Les experts comme Marina émettent également l'hypothèse que cela pourrait se retourner contre la Russie aussi, car l'Occident a très probablement aussi un pied non négligeable dans les réseaux russes.
Le "ver" WannaCry (une sorte de virus) a brouillé les données d'environ 300 000 ordinateurs dans 150 pays. Le service national de santé britannique a été contraint d'annuler un grand nombre de rendez-vous médicaux.
"Ces types d'attaques provoqueraient la plus grande opportunité de chaos de masse, d'instabilité économique et même de pertes de vies humaines", explique Jen Ellis.
"Cela peut sembler tiré par les cheveux, mais les infrastructures critiques dépendent souvent des technologies connectées, tout autant que chaque autre partie de nos vies modernes, et nous en avons vu le potentiel avec l'impact de WannaCry sur les hôpitaux britanniques."
Cependant, le professeur Alan Woodward, informaticien, affirme que ces attaques comportent des risques pour la Russie également.
"Ces types de hacks incontrôlables ressemblent beaucoup plus à la guerre biologique dans la mesure où il est très difficile de cibler des infrastructures critiques spécifiques dans des endroits précis. WannaCry et NotPetya ont vu des victimes en Russie également."
Cette attaque n'a pas été menée par des pirates du gouvernement russe, mais par le groupe ransomware DarkSide, qui serait basé en Russie.
La société de pipelines a admis avoir versé aux criminels 4,4 millions de dollars en bitcoins difficiles à retracer, afin de remettre les systèmes informatiques en état de marche.
Quelques semaines plus tard, l'approvisionnement en viande a été affecté lorsqu'une autre équipe de ransomware appelée REvil a attaqué JBS, le plus grand transformateur de viande bovine au monde.
L'une des grandes craintes des experts concernant les cybercapacités russes est que le Kremlin ne donne l'ordre à des groupes de cybercriminels de coordonner des attaques contre des cibles américaines, afin de maximiser les perturbations.
"L'avantage de charger des cybercriminels de mener des attaques par ransomware est le chaos général qu'ils peuvent provoquer.

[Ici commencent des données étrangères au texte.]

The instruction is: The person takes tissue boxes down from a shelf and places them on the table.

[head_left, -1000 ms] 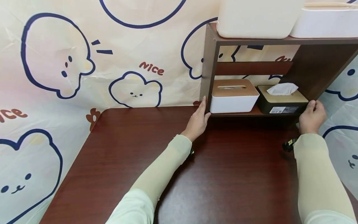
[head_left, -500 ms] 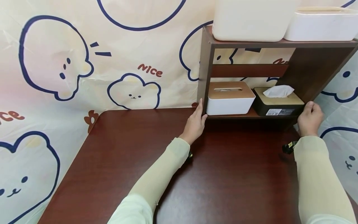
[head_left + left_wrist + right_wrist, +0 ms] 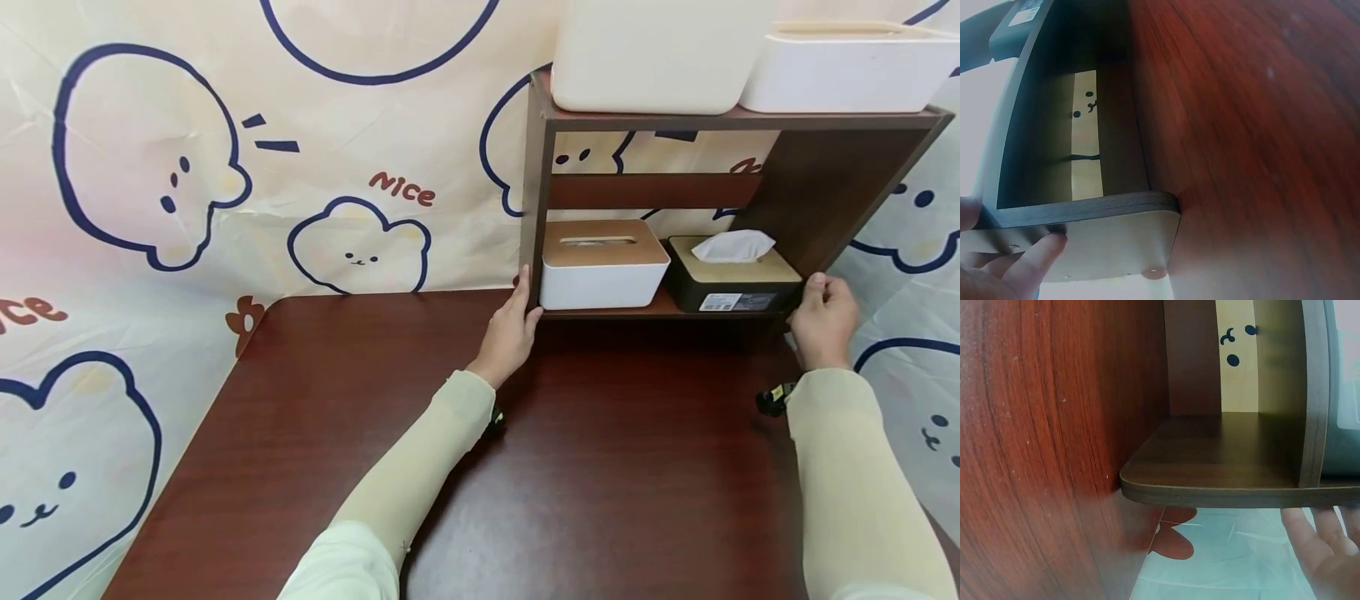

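Observation:
A dark brown two-tier wooden shelf (image 3: pixel 652 191) stands against the back of the table, between my hands. My left hand (image 3: pixel 504 337) grips its left side panel, fingers along the outer face and thumb at the front edge. On the other side, my right hand (image 3: pixel 825 323) holds the right panel low down, fingers against its outside in the right wrist view; the thumb is hidden there. A white tissue box (image 3: pixel 603 286) with a wood-look lid sits on the lower board. Beside it is a dark green tissue box (image 3: pixel 738 293) with a tissue sticking out.
On the shelf top stand a large cream container (image 3: pixel 652 58), cut off by the frame, and a white box (image 3: pixel 843 75) with a beige rim. The reddish-brown table (image 3: pixel 337 433) extends left and forward. A cartoon-print cloth (image 3: pixel 420 125) hangs behind and at both sides.
The shelf has slid a little to the left along the table, carrying the boxes on it. Both hands have moved left with it, keeping their places on the side panels.

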`<state>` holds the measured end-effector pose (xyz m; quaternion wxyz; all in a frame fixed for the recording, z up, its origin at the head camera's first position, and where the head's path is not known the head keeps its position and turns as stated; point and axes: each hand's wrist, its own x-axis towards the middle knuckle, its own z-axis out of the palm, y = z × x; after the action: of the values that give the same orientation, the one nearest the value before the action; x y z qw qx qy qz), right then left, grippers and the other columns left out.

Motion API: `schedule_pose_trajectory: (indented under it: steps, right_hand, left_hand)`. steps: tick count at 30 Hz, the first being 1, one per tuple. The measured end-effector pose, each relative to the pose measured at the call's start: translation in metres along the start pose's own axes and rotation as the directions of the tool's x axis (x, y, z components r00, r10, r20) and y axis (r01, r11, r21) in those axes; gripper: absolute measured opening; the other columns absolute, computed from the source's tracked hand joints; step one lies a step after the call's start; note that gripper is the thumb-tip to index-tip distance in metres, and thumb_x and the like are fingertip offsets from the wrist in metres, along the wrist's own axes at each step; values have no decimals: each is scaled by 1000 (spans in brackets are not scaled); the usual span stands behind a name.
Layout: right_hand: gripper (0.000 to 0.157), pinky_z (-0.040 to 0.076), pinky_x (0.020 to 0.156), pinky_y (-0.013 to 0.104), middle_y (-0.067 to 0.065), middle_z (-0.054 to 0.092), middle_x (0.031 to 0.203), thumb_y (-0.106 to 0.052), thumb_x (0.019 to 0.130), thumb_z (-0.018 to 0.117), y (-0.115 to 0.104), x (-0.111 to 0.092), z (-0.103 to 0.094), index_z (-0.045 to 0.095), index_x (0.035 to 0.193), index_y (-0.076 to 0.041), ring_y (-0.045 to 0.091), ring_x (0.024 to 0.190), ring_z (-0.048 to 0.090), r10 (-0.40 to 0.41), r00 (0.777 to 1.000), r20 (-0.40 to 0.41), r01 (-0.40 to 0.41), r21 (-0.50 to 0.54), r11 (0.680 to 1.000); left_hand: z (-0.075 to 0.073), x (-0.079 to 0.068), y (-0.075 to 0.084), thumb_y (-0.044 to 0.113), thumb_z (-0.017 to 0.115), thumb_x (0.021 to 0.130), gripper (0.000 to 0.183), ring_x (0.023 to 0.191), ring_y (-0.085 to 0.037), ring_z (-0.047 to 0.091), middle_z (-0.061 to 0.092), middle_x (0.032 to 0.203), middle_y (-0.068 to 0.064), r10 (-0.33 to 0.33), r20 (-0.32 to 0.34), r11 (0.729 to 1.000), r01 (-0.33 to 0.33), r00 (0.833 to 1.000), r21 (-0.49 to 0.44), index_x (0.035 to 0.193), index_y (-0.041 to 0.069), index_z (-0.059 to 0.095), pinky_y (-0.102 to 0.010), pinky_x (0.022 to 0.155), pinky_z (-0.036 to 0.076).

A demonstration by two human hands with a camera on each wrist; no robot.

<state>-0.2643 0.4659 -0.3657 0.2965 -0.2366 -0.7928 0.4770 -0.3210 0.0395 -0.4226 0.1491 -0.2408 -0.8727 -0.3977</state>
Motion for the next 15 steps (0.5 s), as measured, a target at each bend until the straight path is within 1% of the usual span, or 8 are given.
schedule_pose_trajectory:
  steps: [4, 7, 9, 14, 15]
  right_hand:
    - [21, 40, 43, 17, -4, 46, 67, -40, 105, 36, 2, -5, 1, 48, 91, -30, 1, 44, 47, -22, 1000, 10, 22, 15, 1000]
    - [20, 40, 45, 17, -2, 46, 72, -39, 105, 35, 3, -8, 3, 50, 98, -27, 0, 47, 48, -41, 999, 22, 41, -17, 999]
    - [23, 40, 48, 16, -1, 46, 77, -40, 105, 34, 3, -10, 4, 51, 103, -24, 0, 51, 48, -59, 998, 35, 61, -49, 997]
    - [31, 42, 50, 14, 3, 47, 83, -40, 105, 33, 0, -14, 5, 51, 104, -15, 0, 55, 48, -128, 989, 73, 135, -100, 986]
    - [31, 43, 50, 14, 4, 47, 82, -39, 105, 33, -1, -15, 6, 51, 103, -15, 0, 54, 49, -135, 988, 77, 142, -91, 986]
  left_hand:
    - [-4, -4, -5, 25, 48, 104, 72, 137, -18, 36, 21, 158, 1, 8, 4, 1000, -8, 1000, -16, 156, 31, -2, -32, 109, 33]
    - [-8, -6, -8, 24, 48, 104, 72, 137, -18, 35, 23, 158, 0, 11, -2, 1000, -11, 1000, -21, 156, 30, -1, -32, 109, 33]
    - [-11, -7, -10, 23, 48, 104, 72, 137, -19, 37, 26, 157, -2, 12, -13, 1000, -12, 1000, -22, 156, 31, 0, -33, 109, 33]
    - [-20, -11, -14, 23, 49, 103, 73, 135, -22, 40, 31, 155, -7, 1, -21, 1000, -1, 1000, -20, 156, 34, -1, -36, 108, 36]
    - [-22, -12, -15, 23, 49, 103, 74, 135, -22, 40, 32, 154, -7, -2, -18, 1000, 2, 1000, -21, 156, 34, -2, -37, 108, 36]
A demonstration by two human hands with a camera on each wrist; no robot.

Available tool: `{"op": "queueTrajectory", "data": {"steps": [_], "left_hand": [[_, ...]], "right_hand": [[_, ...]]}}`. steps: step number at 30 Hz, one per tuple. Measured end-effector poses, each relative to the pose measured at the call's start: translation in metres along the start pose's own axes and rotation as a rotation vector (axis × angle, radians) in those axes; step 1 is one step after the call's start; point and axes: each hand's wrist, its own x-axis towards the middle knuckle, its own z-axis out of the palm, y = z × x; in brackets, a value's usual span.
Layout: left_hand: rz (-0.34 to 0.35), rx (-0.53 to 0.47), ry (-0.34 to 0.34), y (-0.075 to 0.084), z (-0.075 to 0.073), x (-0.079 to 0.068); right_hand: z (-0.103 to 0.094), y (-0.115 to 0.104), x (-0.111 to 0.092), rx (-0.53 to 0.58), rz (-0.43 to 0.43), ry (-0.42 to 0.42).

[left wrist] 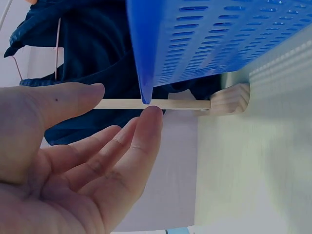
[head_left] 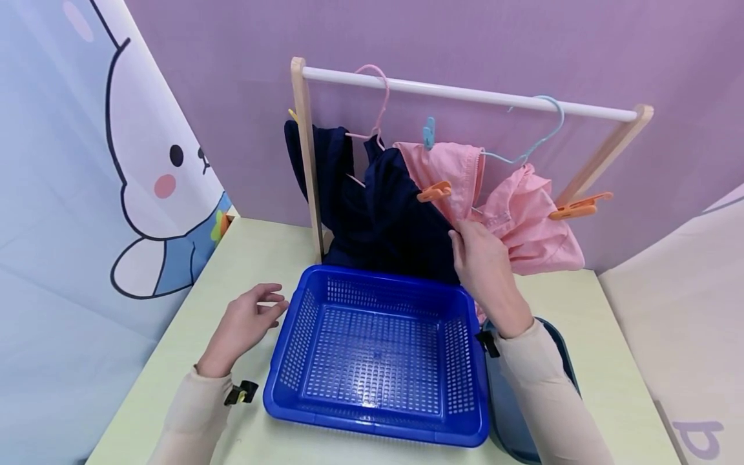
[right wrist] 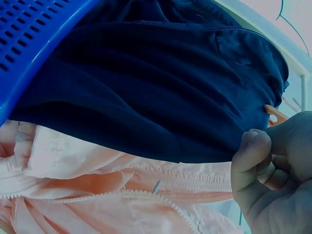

En nombre suffisant, elles peuvent causer de graves dommages économiques", explique le professeur Woodward.
"Cela vient aussi avec le bonus supplémentaire d'un déni plausible, car ces groupes sont à un pas de distance d'une attaque de l'État russe."
Mais, selon les experts, cela entraînerait l'OTAN dans une guerre à laquelle elle ne souhaite pas participer, de sorte qu'il est plus probable que toute réponse provienne des États-Unis et de leurs proches alliés.
Le président Biden a déjà déclaré que "nous sommes prêts à réagir" si la Russie lance une attaque de grande envergure contre les États-Unis.
Toutefois, le cyber-chaos sans précédent observé en Ukraine ces dernières semaines, provoqué par des pirates informatiques vigilants des deux côtés de la guerre, montre à quel point les choses peuvent facilement dégénérer. Il est donc probable que toute action soit extrêmement réfléchie.